WORK REQUEST:
Print, in exact form, the lines below from the one containing "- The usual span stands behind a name" through the one containing "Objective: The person", and omit all others.

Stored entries
-*-*-

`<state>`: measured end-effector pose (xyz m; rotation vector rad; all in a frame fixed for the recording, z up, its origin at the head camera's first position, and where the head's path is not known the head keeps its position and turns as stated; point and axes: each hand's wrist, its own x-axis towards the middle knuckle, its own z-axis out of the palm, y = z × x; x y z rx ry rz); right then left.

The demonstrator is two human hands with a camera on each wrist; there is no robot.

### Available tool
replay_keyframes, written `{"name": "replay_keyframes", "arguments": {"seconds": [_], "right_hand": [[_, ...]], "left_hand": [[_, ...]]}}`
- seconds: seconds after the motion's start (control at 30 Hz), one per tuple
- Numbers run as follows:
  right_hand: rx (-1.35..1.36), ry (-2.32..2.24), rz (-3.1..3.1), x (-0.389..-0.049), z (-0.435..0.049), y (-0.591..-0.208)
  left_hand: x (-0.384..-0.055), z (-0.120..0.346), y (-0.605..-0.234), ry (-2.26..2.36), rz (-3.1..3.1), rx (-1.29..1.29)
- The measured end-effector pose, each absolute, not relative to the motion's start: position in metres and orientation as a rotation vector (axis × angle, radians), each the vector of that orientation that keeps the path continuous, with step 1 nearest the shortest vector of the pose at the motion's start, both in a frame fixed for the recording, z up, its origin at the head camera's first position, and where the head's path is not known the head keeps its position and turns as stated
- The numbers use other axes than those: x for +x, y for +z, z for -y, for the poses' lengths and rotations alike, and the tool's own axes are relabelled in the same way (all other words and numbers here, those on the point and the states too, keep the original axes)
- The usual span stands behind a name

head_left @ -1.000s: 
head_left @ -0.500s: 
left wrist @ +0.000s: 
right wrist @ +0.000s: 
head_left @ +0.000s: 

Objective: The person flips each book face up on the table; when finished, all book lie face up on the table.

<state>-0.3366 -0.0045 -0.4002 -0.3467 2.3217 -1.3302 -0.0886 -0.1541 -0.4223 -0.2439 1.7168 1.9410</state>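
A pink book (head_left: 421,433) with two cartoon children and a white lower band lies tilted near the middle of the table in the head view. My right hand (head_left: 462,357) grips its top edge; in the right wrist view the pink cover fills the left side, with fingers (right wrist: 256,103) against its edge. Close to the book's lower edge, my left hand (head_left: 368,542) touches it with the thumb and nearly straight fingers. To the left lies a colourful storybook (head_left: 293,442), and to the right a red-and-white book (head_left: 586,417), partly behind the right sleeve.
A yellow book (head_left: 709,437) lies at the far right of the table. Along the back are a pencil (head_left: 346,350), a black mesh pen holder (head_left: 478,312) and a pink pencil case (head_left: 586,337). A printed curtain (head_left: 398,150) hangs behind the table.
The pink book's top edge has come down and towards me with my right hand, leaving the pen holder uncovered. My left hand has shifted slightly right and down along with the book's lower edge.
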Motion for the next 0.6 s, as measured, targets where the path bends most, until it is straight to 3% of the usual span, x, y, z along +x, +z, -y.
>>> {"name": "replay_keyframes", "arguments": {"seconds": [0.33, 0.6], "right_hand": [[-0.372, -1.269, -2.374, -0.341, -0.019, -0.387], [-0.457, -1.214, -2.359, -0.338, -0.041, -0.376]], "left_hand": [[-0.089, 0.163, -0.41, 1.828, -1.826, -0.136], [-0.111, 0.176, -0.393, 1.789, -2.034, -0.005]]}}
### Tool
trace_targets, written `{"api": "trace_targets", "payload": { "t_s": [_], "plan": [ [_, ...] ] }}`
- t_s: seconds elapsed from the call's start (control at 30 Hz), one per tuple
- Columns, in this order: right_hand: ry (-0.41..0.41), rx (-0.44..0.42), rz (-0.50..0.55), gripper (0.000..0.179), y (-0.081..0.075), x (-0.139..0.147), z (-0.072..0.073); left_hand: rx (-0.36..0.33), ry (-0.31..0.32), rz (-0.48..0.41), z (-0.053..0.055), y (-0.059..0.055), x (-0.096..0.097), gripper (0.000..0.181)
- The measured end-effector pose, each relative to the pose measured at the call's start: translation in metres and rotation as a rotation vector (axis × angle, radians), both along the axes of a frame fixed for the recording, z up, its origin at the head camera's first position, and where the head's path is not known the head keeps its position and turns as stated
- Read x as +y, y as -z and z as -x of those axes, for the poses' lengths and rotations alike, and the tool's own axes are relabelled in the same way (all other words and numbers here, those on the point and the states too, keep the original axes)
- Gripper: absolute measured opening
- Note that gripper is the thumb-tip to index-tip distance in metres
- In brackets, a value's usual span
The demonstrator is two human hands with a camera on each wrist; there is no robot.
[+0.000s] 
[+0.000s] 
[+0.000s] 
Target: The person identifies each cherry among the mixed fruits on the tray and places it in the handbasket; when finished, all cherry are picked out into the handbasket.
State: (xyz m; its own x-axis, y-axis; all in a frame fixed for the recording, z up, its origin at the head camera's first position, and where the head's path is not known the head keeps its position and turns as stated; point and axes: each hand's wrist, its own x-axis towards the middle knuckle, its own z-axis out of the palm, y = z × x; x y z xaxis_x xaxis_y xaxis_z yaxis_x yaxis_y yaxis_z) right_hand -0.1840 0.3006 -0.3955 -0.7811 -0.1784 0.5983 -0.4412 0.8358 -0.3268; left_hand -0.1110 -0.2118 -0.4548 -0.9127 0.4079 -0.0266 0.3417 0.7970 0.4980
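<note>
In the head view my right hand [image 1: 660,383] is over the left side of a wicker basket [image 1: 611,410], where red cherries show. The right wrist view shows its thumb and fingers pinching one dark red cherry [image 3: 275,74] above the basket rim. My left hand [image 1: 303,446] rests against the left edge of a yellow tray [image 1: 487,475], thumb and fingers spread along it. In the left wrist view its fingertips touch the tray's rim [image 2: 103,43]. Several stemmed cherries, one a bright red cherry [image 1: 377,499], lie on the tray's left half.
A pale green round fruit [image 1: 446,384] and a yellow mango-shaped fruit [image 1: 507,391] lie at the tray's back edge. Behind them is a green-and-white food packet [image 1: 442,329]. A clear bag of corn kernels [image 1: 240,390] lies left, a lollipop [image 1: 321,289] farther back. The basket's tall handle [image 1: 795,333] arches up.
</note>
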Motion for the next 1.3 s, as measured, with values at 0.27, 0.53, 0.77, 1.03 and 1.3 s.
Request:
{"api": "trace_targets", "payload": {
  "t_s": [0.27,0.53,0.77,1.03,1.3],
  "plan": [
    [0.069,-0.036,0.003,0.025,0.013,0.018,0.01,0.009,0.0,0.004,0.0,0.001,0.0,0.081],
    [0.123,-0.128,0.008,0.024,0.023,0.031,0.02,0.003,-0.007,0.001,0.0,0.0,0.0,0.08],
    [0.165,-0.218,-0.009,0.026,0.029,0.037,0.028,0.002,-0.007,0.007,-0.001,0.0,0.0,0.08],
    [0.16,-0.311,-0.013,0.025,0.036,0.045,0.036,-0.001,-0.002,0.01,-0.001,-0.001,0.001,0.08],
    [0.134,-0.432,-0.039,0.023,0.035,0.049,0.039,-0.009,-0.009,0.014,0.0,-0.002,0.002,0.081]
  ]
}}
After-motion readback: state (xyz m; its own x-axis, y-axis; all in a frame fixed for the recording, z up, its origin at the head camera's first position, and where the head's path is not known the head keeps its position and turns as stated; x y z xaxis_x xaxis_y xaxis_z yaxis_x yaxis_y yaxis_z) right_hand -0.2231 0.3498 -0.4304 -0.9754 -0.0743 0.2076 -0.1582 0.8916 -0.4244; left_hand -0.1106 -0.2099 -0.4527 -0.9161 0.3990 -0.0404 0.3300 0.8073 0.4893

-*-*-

YOUR RESPONSE:
- The usual span stands behind a name

head_left @ -1.000s: 
head_left @ -0.500s: 
left wrist @ +0.000s: 
right wrist @ +0.000s: 
head_left @ +0.000s: 

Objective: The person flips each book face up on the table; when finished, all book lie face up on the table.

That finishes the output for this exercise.